### Exercise details:
Transcribe the data exactly, pictures excluded.

..........

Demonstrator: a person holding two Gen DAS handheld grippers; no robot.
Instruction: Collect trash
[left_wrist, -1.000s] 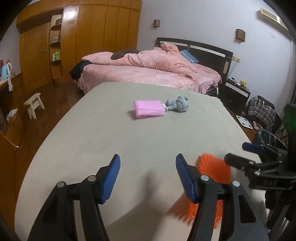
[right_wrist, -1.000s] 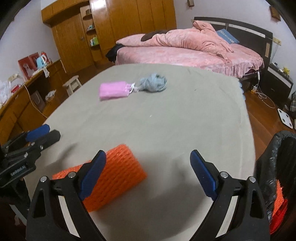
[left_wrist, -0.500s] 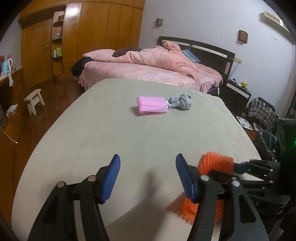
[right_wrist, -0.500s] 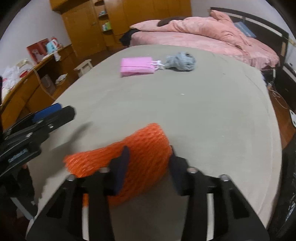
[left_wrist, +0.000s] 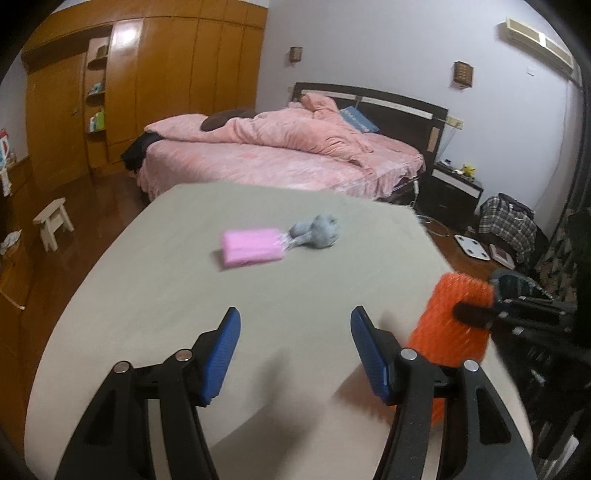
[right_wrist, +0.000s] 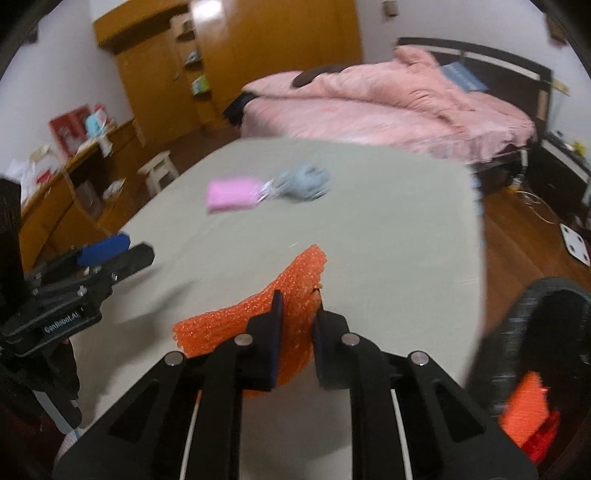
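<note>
Orange foam-mesh sleeve (right_wrist: 295, 295): knobbly netted plastic foam, slightly shiny.
Grey-green table cover (left_wrist: 155, 280): matt cloth, smooth.
Flat pink packet (left_wrist: 253, 246), 12 o'clock: soft-looking; blurred.
Black plastic right gripper (right_wrist: 297, 314): matt, metal pins.
Brown wardrobe (left_wrist: 166, 88): glossy wood.

Table layout, near edge to far end.
Orange foam-mesh sleeve (right_wrist: 291, 295) near the front right of the grey cloth-covered table (left_wrist: 155, 295); pink foam pad (left_wrist: 253, 246) far centre, crumpled grey-blue glove (left_wrist: 317, 230) touching its right end (pink-quilted bed (left_wrist: 280, 155) behind table).
</note>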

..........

### Exercise solution:
Demonstrator: a person holding two Gen DAS handheld grippers; no robot.
Instruction: Collect trash
[left_wrist, -1.000s] 
[right_wrist, -1.000s] 
[left_wrist, -0.500s] 
[right_wrist, -0.500s] 
[left_wrist, +0.000s] 
[right_wrist, +0.000s] 
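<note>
Orange foam-mesh sleeve (right_wrist: 295, 295): knobbly netted plastic foam, slightly shiny.
Grey-green table cover (left_wrist: 155, 280): matt cloth, smooth.
Flat pink packet (left_wrist: 253, 246), 12 o'clock: soft-looking; blurred.
Black plastic right gripper (right_wrist: 297, 314): matt, metal pins.
Brown wardrobe (left_wrist: 166, 88): glossy wood.

Table layout, near edge to far end.
Orange foam-mesh sleeve (right_wrist: 291, 295) near the front right of the grey cloth-covered table (left_wrist: 155, 295); pink foam pad (left_wrist: 253, 246) far centre, crumpled grey-blue glove (left_wrist: 317, 230) touching its right end (pink-quilted bed (left_wrist: 280, 155) behind table).
</note>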

Nothing else is part of this exercise.